- Task requirements: Every line in the data below from the one containing "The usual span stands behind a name" down to the one containing "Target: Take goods", both included, must be retyped exactly; no other line is to appear.

Task material Block Start

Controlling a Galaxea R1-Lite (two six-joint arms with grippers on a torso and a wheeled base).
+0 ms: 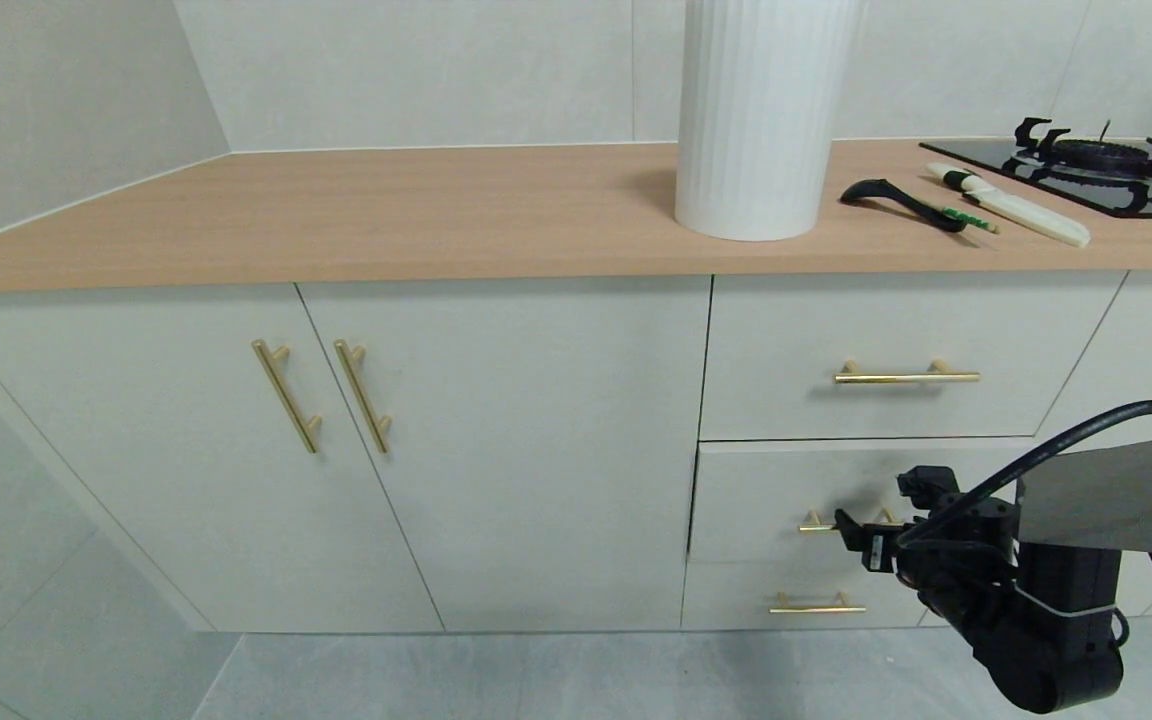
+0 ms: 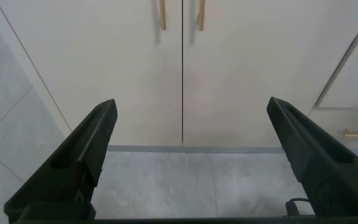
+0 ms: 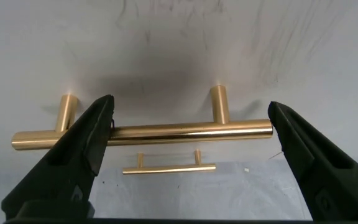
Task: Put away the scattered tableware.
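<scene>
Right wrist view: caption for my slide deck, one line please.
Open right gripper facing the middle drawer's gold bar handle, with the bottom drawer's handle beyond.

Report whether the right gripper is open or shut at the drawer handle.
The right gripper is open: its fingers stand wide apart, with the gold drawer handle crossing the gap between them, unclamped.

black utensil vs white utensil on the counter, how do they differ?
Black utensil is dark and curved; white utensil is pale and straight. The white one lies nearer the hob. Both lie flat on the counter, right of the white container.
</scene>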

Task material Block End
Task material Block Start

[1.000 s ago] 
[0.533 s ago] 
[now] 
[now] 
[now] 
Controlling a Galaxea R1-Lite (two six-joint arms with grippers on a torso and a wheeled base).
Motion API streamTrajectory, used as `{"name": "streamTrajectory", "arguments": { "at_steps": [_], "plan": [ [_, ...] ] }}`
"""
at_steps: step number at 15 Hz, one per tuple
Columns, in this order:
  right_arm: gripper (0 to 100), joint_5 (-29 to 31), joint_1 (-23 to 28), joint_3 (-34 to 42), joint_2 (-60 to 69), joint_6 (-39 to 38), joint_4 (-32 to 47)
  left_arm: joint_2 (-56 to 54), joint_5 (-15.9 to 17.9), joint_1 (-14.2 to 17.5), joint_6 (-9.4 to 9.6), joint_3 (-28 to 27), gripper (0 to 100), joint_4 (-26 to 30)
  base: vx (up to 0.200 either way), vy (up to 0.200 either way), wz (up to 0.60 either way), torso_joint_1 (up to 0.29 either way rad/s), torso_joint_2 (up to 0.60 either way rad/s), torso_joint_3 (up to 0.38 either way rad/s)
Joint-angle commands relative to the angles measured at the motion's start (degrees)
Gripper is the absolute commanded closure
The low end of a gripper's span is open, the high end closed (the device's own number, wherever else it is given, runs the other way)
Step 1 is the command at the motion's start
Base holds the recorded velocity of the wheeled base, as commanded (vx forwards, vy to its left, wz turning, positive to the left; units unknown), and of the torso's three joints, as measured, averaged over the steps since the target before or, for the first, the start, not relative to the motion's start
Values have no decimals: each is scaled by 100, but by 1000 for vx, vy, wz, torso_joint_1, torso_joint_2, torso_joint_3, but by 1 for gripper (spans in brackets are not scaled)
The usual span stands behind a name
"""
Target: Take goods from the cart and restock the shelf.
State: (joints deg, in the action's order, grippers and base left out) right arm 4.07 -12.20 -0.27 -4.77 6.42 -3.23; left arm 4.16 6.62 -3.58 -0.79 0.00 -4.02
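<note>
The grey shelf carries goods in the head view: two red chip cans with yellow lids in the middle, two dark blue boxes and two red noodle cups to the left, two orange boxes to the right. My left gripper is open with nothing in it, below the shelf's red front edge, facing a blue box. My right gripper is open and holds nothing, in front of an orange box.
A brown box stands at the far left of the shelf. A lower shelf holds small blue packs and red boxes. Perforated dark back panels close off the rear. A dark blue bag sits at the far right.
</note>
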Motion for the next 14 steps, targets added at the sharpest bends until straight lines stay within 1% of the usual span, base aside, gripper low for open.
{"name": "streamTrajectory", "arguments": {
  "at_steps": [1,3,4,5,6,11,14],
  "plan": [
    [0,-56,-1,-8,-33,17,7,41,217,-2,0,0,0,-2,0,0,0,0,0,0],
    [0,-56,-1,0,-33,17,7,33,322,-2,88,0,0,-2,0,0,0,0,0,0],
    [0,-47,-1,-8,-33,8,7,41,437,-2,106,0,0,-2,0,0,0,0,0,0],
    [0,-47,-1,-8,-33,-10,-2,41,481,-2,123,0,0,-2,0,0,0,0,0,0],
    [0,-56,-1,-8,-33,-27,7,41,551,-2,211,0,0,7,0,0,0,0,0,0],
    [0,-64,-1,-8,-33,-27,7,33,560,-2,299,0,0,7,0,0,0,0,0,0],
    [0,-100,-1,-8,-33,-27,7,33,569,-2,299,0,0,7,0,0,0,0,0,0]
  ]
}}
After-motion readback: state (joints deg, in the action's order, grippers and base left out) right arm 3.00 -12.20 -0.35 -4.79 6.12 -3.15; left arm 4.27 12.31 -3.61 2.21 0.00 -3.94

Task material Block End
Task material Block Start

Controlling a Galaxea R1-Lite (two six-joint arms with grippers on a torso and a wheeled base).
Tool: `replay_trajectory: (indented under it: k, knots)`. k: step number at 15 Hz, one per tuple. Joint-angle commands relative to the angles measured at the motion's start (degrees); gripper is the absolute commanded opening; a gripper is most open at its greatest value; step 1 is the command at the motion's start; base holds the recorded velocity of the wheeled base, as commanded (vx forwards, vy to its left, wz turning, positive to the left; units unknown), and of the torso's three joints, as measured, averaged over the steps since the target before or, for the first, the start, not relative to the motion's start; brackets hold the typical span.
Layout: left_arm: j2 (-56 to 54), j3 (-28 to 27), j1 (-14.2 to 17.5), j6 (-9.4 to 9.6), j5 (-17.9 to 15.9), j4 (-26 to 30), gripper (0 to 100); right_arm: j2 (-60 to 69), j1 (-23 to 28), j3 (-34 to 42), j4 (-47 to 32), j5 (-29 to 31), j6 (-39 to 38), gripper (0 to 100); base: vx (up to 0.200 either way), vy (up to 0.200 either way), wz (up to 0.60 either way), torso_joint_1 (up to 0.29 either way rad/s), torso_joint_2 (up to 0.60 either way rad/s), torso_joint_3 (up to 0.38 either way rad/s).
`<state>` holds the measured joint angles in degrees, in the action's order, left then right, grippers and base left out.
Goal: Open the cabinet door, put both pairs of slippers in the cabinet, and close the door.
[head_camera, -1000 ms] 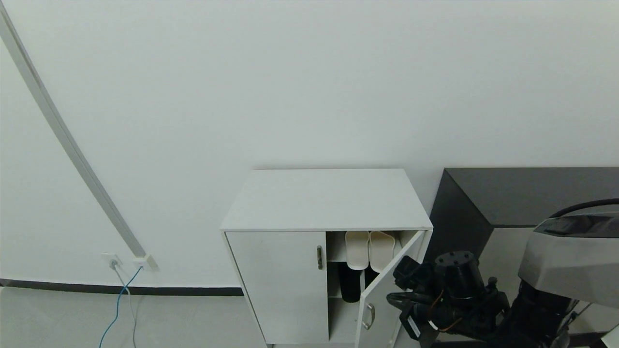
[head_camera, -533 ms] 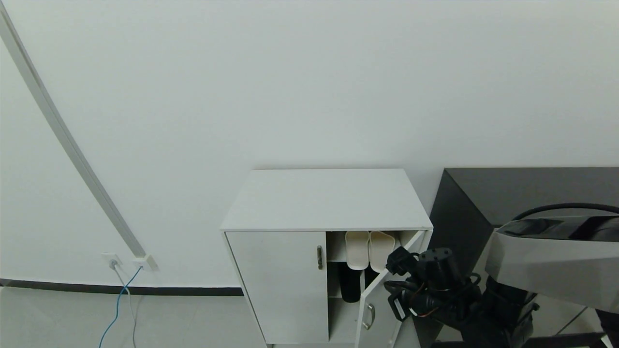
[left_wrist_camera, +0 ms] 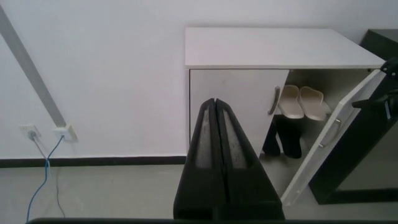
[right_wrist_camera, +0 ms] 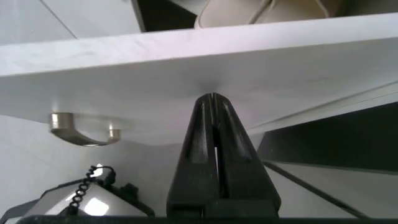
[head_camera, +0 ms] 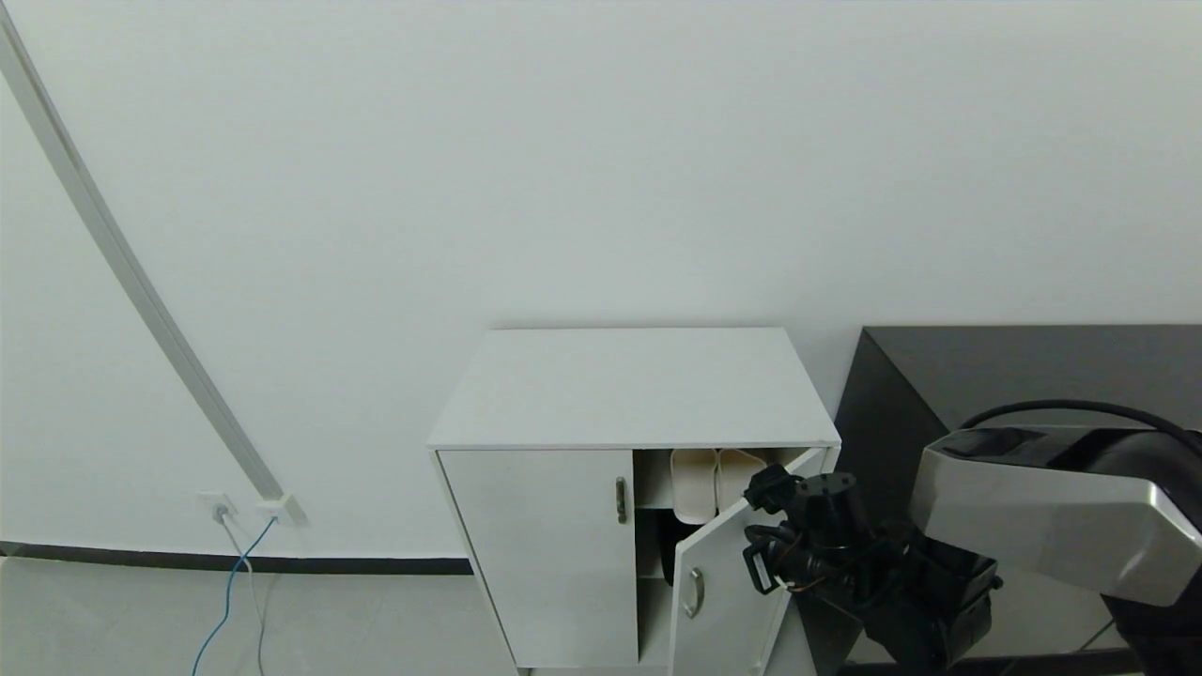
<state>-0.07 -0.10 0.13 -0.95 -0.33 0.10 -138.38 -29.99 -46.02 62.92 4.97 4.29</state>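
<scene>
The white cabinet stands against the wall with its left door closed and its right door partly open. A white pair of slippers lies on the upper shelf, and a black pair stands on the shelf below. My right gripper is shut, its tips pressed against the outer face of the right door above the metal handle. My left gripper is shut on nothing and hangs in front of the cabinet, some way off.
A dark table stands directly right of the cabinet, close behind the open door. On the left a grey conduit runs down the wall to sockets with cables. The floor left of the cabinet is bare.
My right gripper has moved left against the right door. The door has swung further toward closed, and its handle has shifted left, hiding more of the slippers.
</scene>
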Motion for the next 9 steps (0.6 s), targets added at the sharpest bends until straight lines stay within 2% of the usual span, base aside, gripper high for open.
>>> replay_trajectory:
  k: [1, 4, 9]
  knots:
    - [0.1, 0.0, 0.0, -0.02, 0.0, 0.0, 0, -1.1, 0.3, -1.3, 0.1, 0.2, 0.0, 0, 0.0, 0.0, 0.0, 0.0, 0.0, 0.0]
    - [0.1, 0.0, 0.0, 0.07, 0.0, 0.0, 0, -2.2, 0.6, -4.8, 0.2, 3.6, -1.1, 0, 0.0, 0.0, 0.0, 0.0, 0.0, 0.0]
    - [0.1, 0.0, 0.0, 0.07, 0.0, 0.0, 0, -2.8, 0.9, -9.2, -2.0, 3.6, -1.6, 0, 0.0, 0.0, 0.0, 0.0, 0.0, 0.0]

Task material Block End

- Reply to the exercise:
The usual span stands behind a name
"""
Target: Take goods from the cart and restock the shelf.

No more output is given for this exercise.